Dans un travail récent [3], les auteurs ont exploré un nouveau groupe de Diplonémides comprenant Hemistasia phaeocysticola, et découvert que la fragmentation des gènes et l’édition des séquences d’ARN y bat les précédents records en terme numérique et en diversité moléculaire chez les 6 espèces étudiées. En parallèle à l’augmentation du nombre de « modules » (jusqu’à 163 « chromosomes » distincts ont été identifiés chez Namystynia karyoxenos), leur réduction en taille peut aller jusqu’à seulement 3 nucléotides. De plus, les plus petits « modules » peuvent être inclus dans de plus grands et servir à la formation de plusieurs « gènes » distincts après assemblage des molécules d’ARN. Enfin, l’édition des séquences d’ARN atteint le niveau record de plus de 12% des nucléotides totaux après action sur plus de 1000 sites dans les séquences. Mais surtout, alors que l’édition des ARN est généralement limitée à un petit nombre de réactions chimiques distinctes (C-U transition ou addition/délétion de U) chez les organismes qui utilisent le plus ce mécanisme, la variété est plus grande chez ces Diplonémides (A-I et G-A transitions, addition/délétion de A). Si les mécanismes moléculaires ont déjà été élucidés pour certaines réactions d’édition des ARN, d’autres restent donc encore à découvrir.

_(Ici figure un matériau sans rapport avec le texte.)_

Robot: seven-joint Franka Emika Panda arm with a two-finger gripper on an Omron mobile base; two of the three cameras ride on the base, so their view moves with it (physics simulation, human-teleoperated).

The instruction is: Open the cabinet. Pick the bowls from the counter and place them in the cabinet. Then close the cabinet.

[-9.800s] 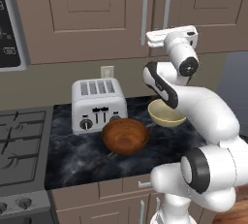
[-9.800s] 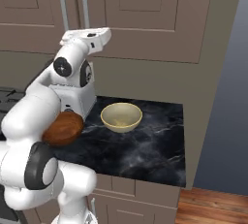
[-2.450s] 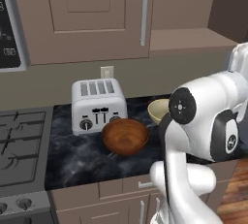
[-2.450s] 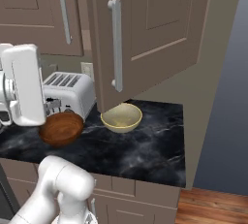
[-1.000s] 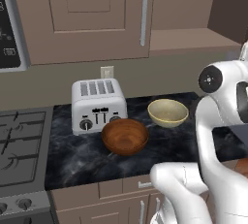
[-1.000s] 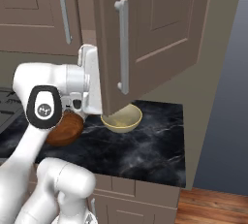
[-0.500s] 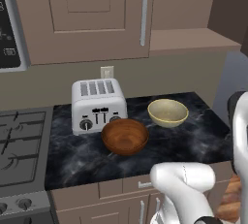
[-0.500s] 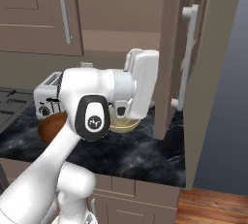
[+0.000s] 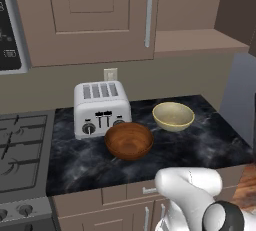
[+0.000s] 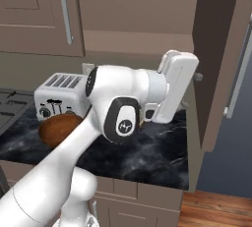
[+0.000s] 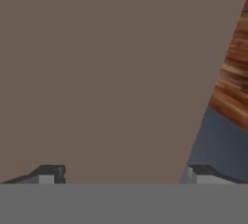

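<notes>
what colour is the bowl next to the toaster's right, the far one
Pale cream-yellow bowl, clearest in the left base view.

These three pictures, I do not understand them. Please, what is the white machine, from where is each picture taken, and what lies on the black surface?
The white machine is a robot arm with a two-finger gripper at its end, in a rendered kitchen. Two pictures come from cameras on its base, one behind it to the left, one to the right. The third comes from a camera on the hand; its two dark finger tips stand apart there, with nothing between them, facing a plain brown surface.

On the black marble-look counter stand a silver toaster, a glossy reddish-brown wooden bowl and a pale cream-yellow bowl. Above them, the right door of the brown wall cabinet is swung open, showing its inner shelf. The left door is closed. The hand is beside the open door.
</notes>
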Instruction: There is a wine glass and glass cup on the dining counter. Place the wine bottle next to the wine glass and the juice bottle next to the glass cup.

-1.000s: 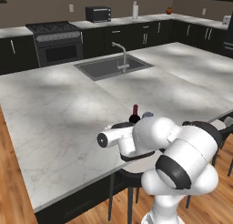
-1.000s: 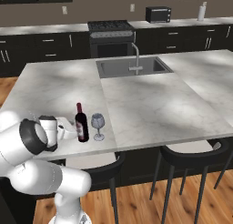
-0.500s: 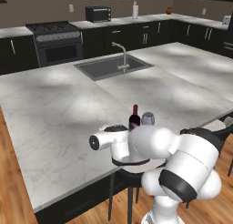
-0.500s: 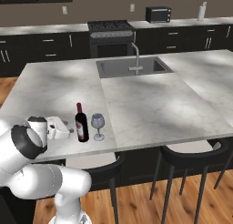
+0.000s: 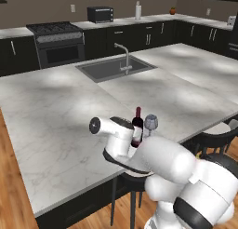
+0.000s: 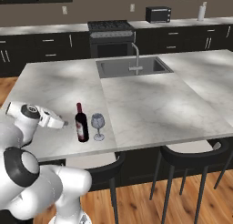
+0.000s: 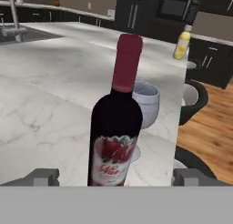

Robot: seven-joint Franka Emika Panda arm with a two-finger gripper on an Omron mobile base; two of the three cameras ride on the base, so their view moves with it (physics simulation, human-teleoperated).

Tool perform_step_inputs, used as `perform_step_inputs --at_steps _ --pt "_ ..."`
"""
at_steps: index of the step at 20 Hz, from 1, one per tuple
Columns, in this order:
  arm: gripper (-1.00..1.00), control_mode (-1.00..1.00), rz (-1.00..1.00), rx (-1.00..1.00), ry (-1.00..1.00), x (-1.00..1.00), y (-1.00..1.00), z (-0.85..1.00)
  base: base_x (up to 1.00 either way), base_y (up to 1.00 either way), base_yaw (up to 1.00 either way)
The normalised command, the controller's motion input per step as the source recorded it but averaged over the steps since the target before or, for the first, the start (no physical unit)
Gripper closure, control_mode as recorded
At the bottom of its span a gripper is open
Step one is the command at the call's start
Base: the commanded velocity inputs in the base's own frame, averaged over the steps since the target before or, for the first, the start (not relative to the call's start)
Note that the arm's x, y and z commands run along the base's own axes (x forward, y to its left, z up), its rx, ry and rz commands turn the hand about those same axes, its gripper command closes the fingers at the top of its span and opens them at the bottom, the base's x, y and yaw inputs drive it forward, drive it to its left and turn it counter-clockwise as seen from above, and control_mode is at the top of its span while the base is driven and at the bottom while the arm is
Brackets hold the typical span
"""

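The wine bottle (image 6: pixel 81 123), dark with a red neck and a red-and-white label, stands upright on the dining counter (image 6: pixel 145 100) near its front edge. The wine glass (image 6: pixel 98 125) stands close on its right. My gripper (image 6: pixel 64 124) is open just left of the bottle, not touching it. In the hand view the wine bottle (image 7: pixel 116 127) stands ahead between my spread fingertips (image 7: pixel 43 176), with the wine glass (image 7: pixel 146 102) behind it. The juice bottle (image 7: pixel 182 43) stands far off on a dark counter. In the left base view my arm hides part of the wine bottle (image 5: pixel 137 122), beside the wine glass (image 5: pixel 150 123).
An inset sink with tap (image 6: pixel 132 66) lies in the island's far half. Dark bar stools (image 6: pixel 191 150) stand under the front edge. A stove (image 6: pixel 111 29) and dark cabinets line the back wall.
My hand has drawn back a little, left and away from the wine bottle. The bottle and the wine glass stay where they were.
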Motion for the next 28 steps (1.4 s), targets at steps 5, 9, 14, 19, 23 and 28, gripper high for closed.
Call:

Les raisons de ces apparentes excentricités restent mystérieuses. Pourquoi fragmenter les gènes à l’extrême pour fabriquer des protéines similaires à celles d’autres organismes aux gènes non ou peu fragmentés ? Sauf s’il s’agissait d’une forme ancestrale conservée ici et perdue ailleurs ? Ou si la flexibilité offerte par les « modules » facilitait la création de nouveaux gènes ? L’exploration d’espèces non encore étudiées appartenant aux lignées évolutives les moins connues doit se poursuivre. Mais ni la complexité des mécanismes mis en jeu, ni la quantité d’acides nucléiques nécessaires (il y a plus d’ADN dans les mitochondries de certains Diplonémides que dans leurs noyaux) ne semblent constituer un handicap pour ces micro-organismes si l’on en juge par leur abondance et diversité. Beaucoup de questions fondamentales restent à éclaircir dans le monde vivant.